James e Sadie, forse logorati da quella vita precaria, dall’estenuante impegno del marito nella cura dei suoi alberi, invece che della famiglia, dalla propensione di Sadie ad attaccarsi all’acquavite, ad essere una madre noncurante dei figli e indispettita per la mancanza di attenzioni nei suoi confronti, innescano una irreparabile guerra dell’odio, sotto gli occhi impotenti e silenziosi dei ragazzi, che, per poter andare avanti, non possono fare altro che prendersi cura di se stessi, della casa e della piantagione. Finché un giorno, l’animo nero di Sadie raggiunge il punto di non ritorno e cambia irrimediabilmente il destino di tutti.
Robert, il figlio prediletto, a soli nove anni, lascia la casa e i fratelli, abbandona quel mondo ostile e parte alla ricerca di una nuova vita. Percorre l’America in lungo e in largo, fermandosi ovunque, facendo ogni tipo di lavoro e imbattendosi in luoghi e persone importanti. Per molto tempo, ogni primo giorno dell’anno, scrive una lettera ai fratelli, sperando di ricevere risposta e di avere buone notizie, poi, dopo l’ennesimo silenzio, decide di smetterla, di chiudere per sempre con il suo passato e non pensarci più. Un giorno però, diciotto anni dopo, si ritrova all’improvviso tra le braccia della sorella Martha, la debole e dolce Martha per la quale nutre un forte senso di colpa. E, ancora una volta, il destino di Robert cambierà nel giro di pochi attimi.
Un romanzo doloroso eppure pieno di speranza, aspro e dolce, come quelle maledette mele che hanno innescato la sanguinosa guerra dei Goodenough, le mele per il sidro e quelle buone da mangiare.
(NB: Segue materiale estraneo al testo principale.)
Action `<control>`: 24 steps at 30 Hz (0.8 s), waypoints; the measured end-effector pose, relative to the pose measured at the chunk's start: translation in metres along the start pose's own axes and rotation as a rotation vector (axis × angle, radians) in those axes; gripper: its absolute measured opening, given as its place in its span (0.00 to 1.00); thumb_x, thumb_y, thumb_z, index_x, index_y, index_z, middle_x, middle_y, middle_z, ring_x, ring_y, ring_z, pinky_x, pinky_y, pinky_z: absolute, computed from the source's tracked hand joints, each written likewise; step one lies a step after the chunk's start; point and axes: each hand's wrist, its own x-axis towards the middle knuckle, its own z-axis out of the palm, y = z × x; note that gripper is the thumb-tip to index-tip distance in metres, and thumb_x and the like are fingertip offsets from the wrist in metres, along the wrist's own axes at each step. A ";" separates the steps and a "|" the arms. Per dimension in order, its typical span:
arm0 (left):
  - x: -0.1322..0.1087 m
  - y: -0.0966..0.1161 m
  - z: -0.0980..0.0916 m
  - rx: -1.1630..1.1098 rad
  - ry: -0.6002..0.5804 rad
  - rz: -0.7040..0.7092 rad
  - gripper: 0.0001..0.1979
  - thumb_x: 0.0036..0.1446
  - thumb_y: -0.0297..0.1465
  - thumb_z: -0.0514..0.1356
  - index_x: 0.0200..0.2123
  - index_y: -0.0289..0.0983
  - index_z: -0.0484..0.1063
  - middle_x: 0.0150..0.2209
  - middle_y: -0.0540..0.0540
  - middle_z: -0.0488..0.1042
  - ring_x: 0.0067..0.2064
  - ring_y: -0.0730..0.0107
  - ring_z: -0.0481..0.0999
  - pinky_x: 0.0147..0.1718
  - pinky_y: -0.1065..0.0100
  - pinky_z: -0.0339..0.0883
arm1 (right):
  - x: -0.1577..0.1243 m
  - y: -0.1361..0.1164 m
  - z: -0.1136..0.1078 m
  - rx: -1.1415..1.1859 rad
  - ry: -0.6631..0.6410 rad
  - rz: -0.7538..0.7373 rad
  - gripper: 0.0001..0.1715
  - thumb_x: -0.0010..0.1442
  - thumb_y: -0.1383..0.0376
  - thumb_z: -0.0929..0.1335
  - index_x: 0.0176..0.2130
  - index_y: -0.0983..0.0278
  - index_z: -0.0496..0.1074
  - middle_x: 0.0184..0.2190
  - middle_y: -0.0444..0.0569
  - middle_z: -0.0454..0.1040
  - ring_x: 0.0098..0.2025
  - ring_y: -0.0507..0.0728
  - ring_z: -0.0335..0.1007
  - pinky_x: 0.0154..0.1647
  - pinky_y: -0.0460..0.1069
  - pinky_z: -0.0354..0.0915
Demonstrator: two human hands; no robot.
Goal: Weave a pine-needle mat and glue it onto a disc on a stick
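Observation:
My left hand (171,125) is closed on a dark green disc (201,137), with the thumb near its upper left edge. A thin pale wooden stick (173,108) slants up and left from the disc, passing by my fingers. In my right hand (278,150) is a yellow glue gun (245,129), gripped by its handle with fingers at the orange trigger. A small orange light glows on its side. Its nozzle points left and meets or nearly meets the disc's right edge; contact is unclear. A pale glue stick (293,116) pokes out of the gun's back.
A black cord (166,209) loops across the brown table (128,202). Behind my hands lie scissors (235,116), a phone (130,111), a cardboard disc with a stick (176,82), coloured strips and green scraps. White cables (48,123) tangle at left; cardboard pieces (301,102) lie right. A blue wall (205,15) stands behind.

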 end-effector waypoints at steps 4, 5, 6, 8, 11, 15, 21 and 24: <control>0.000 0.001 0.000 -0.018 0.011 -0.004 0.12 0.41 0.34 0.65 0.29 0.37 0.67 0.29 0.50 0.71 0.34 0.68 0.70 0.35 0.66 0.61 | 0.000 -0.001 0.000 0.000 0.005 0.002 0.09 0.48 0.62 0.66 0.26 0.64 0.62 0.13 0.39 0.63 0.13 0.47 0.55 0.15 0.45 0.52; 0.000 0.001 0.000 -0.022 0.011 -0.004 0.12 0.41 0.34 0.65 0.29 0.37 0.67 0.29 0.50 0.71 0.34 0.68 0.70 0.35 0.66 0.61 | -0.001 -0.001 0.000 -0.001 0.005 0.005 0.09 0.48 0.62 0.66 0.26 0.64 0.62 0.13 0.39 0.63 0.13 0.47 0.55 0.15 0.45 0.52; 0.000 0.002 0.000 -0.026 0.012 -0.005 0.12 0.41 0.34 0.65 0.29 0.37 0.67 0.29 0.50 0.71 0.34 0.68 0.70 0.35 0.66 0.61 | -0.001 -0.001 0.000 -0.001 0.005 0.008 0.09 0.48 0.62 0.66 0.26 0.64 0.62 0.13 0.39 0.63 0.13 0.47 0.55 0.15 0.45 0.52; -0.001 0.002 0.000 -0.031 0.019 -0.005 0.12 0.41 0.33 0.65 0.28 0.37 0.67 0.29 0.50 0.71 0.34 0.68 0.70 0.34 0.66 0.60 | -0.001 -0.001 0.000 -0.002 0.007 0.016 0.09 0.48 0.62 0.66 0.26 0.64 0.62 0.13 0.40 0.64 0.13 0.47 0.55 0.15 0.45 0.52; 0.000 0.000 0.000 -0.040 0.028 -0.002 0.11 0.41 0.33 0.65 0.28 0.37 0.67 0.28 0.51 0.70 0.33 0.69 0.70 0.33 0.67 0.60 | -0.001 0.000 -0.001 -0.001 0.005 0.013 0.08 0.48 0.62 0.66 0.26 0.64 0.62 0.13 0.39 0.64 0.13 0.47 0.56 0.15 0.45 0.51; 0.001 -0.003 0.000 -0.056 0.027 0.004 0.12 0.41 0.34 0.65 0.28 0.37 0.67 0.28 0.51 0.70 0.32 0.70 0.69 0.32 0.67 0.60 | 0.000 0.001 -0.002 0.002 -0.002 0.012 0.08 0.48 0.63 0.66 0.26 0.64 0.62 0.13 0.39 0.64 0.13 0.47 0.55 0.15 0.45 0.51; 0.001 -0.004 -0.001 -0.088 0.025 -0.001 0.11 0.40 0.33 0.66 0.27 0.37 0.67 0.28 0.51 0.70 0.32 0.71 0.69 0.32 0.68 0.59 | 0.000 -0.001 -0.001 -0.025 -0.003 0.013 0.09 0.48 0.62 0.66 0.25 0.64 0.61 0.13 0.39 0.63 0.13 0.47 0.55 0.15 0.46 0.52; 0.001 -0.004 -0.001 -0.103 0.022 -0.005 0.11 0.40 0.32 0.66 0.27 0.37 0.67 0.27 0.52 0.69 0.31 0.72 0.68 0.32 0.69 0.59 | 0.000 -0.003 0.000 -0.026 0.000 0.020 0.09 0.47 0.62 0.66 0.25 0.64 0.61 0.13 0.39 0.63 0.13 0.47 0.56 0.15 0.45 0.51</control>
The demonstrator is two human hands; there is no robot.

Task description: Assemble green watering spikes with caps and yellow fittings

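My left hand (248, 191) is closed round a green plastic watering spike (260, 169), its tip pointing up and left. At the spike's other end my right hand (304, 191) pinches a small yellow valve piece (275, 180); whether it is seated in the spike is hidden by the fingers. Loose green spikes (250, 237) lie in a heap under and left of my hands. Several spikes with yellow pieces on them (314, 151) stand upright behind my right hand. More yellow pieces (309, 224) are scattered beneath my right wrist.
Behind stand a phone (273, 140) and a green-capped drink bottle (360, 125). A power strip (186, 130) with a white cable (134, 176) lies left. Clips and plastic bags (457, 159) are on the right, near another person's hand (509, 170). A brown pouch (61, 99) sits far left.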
Da questo libro ho imparato un sacco di cose che non sapevo sugli alberi di mele e sui loro frutti e credo che adesso andrò a fare una torta. Ho imparato un sacco di cose anche sugli alberi in generale e, soprattutto, sulle sequoie, che pare possano raggiungere dimensioni inimmaginabili e quasi quasi mi viene voglia di partire per la California. Ho imparato che il mondo è una valle di lacrime, che la vita è aspra e dura, ma che il cuore sa riconoscere il posto giusto per risvegliarsi.